株価、ゴルフのスコア、慢性の腰痛などは自然に変動し、平均に回帰する。このときの論理的誤謬は、例外的な値が平均であるかのように連続することを期待し予測することである(代表性ヒューリスティック)。人々は分散がピークに達したときに対応する行動をとる傾向がある。そして、値がより平均に近づいたとき、彼らは彼らのとった行動がそうなった原因だと信じているが、実際にそれが原因であったかどうかは明らかではない。

 回帰の誤謬も例がいくつかあります。…が、またテストの成績の例が出ていました。本当大人気で驚きます。
・彼は痛みがひどくなると祈祷に行き、そうすると痛みが若干和らいだ。したがって、彼は呪術師の祈祷の恩恵を受けていた」
・「彼は痛みがひどくなるとA薬を飲み、そうすると痛みが若干和らいだ。したがって、彼はA薬の恩恵を受けていた」

 痛みがひどくなってから治まるのは、単なる平均への回帰で説明できる可能性がある。

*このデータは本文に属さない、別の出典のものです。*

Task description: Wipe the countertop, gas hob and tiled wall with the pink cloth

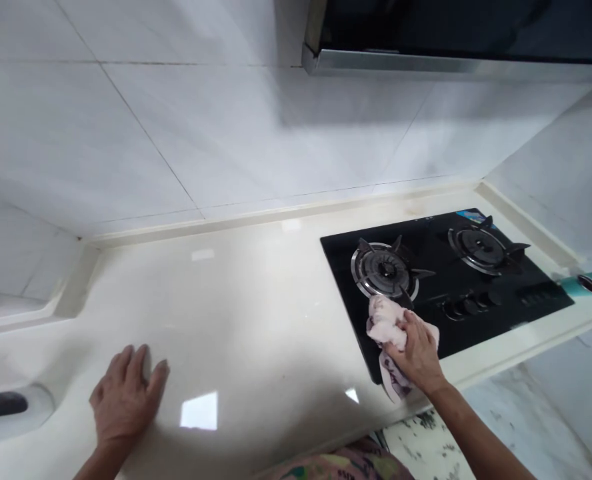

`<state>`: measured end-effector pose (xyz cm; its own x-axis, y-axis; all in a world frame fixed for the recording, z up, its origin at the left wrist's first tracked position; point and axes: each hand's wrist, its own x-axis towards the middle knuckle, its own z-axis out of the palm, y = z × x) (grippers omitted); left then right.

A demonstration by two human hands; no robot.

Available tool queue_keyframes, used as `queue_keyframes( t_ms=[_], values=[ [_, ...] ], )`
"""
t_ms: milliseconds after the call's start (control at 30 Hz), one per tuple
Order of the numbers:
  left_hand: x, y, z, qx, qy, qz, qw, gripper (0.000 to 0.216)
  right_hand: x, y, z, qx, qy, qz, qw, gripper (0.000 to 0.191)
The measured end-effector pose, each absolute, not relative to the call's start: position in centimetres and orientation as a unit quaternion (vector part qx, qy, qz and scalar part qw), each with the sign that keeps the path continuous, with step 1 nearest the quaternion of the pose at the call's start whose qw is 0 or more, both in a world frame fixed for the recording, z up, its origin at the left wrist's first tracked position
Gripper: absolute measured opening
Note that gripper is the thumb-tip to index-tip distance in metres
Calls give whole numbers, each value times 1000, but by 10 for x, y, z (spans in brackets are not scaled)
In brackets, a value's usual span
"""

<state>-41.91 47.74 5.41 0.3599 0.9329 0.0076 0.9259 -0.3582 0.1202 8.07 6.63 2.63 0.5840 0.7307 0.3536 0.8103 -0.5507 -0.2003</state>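
Note:
My right hand point(415, 353) is closed on a crumpled pale pink cloth point(387, 323), pressed to the front left corner of the black glass gas hob point(429, 293). Part of the cloth, with a dark pattern, hangs toward the counter's front edge. Just behind the cloth is the left burner point(385, 269) with its pan supports; the right burner point(481, 247) sits farther back. My left hand point(126, 395) lies flat on the cream countertop point(256, 313), fingers stretched out and holding nothing.
A range hood point(456, 63) juts out above the hob. At the far right lies a green object point(589, 283) with a dark oval on it. A white rounded device with a dark panel point(13, 410) is at the left edge. Tiled walls point(226, 133) border the counter.

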Motion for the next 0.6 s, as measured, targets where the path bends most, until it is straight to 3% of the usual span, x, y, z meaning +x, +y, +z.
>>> queue_keyframes(
  t_ms=[233, 433, 600],
  values=[
    [-411, 472, 64, 821, 567, 46, 48, 68, 14, 122, 19, -872, -415, -105, 238, 37],
    [-407, 471, 67, 818, 572, 44, 40, 75, -3, 189, 32, -815, -432, -28, 385, 30],
    [-411, 473, 64, 824, 563, 49, 43, 73, -4, 159, 52, -815, -310, 91, 481, 39]
  ],
)
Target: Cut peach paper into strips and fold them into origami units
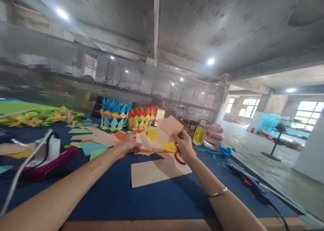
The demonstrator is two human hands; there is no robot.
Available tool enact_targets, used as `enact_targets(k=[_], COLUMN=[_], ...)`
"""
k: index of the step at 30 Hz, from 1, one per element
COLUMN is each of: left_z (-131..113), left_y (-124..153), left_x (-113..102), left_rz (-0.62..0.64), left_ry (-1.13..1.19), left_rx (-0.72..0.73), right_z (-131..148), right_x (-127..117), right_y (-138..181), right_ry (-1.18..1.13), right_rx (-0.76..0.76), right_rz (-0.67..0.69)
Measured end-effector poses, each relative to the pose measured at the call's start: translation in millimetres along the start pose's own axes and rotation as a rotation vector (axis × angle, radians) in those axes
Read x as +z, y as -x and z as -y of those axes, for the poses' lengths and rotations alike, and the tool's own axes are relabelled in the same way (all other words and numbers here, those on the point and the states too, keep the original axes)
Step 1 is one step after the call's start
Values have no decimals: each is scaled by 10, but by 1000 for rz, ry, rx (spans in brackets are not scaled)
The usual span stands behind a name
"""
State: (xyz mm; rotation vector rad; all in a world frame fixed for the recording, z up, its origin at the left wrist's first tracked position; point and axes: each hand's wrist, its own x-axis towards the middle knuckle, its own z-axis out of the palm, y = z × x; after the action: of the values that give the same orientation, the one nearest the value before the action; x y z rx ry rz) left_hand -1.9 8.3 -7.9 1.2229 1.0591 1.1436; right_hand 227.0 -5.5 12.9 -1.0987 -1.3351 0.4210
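My right hand (185,144) pinches a peach sheet of paper (170,127) by its lower right corner, raised above the table. Fingers of my left hand (128,145) are closed on a pale pink piece of paper (144,142), over a pile of loose pieces. Red-handled scissors (180,159) lie just below my right hand, their blades hidden. A wide peach paper rectangle (157,173) lies flat in front of both hands. Yellow paper (153,135) shows between my hands.
Folded-paper baskets, one blue-topped (114,114) and one orange-topped (141,119), stand behind. A bottle (199,133) and pink jar (213,136) stand right. A glue gun (246,182) lies near the right edge. A purple power strip (50,163) with cables sits left.
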Motion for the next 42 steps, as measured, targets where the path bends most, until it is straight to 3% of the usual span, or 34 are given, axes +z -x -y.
enact_targets(k=[4, 7, 10, 16, 21, 25, 29, 31, 37, 42], left_z=[17, 50, 45, -82, -143, -159, -202, -217, -178, -102], left_y=[0, -67, -124, -12, 92, 68, 105, 149, 184, 91], left_x=[-5, -68, -125, -37, 44, 11, -20, -12, 64, 76], left_rz=[19, -158, -265, -267, -294, -426, -596, -571, -302, -155], left_ry=[-177, -470, -555, -510, -504, -451, -438, -461, -506, -430], left_rx=[74, 271, 349, 687, 738, 745, 885, 885, 802, 655], right_z=[11, 50, 78, 30, 12, 32, 11, -2, 31, 87], right_x=[57, 69, 81, 162, 238, 250, 231, 224, 231, 234], right_y=[50, 79, 104, 141, 195, 229, 220, 214, 241, 274], right_ry=[-79, -109, -121, -186, -222, -184, -110, -74, 104, 174], right_rx=[39, 57, 78, 75, 67, 45, 14, -9, -67, -97], right_rz=[58, 67, 70, 175, 342, 399, 389, 386, 378, 395])
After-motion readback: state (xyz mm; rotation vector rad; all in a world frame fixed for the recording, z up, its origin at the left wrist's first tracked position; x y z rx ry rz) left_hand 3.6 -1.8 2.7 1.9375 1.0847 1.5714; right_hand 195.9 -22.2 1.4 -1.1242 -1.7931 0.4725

この場合、呪術師の祈祷(あるいはA薬)によって治まったのかどうかは(論証的には)分からない。

・「そのクラスの学生は前学期にひどい成績だったので、私は彼らを罰した。今学期、彼らの成績が上がった。明らかに、処罰は学生たちの成績向上に有効である」

 例外的な成績の後に平均的な成績になることは平均への回帰で説明できるため、「罰が成績向上に寄与する」との論証がかならず成立するかどうかは分からない。

●「回帰の誤謬」の誤用

 先の薬の例で「薬なしの比較対照実験」などを行うべきとありました。そして、この結果によっては、薬の効果を証明できる場合もあるわけです。

 つまり、すべてのケースを「回帰の誤謬」によって否定できるわけではないということです。こちらにも注意が必要です。1つ目は例が悪い気がしますが、Wikipediaでは全部に適応しちゃいけないというのも例示していました。
一方で、回帰の誤謬だとして妥当な説明を退けることで状況が悪くなることがある。例えば、

「西側同盟諸国がノルマンディに侵攻し、第二の戦線を形成すると、ドイツのヨーロッパにおける制御は衰えた。明らかに米英とソ連の連携はドイツを追いつめた」

これに対する誤った評価は次のようになる。

「ドイツが最大の領域を占領し制御下に置いた後でドイツへの反撃が行われたとすると、純粋に無作為な変動としてドイツ軍の撤退を平均への回帰で説明でき、ソ連や米英が何も介入しなかったとしてもドイツ軍の撤退は行われただろう」

この評価は、回帰の誤謬の誤用である。本質的に、平均への回帰を誤用すると、どんな因果関係も「自然にそうなった」ということになってしまう。

また、時間の経過自体がマイナスに働く場合もある。たとえば、ある大相撲力士において、33歳当時の年間成績が55勝35敗、34歳当時が45勝45敗、35歳当時が30勝35敗25休とすれば、36歳以降のこの力士の成績が関取の平均的成績のレベルに回帰することはまず期待できないであろう。

 よって場合によりけりなわけですが、出てきた例を見ると「回帰の誤謬」である場合、そうでない場合とも説明に納得できるものと思います。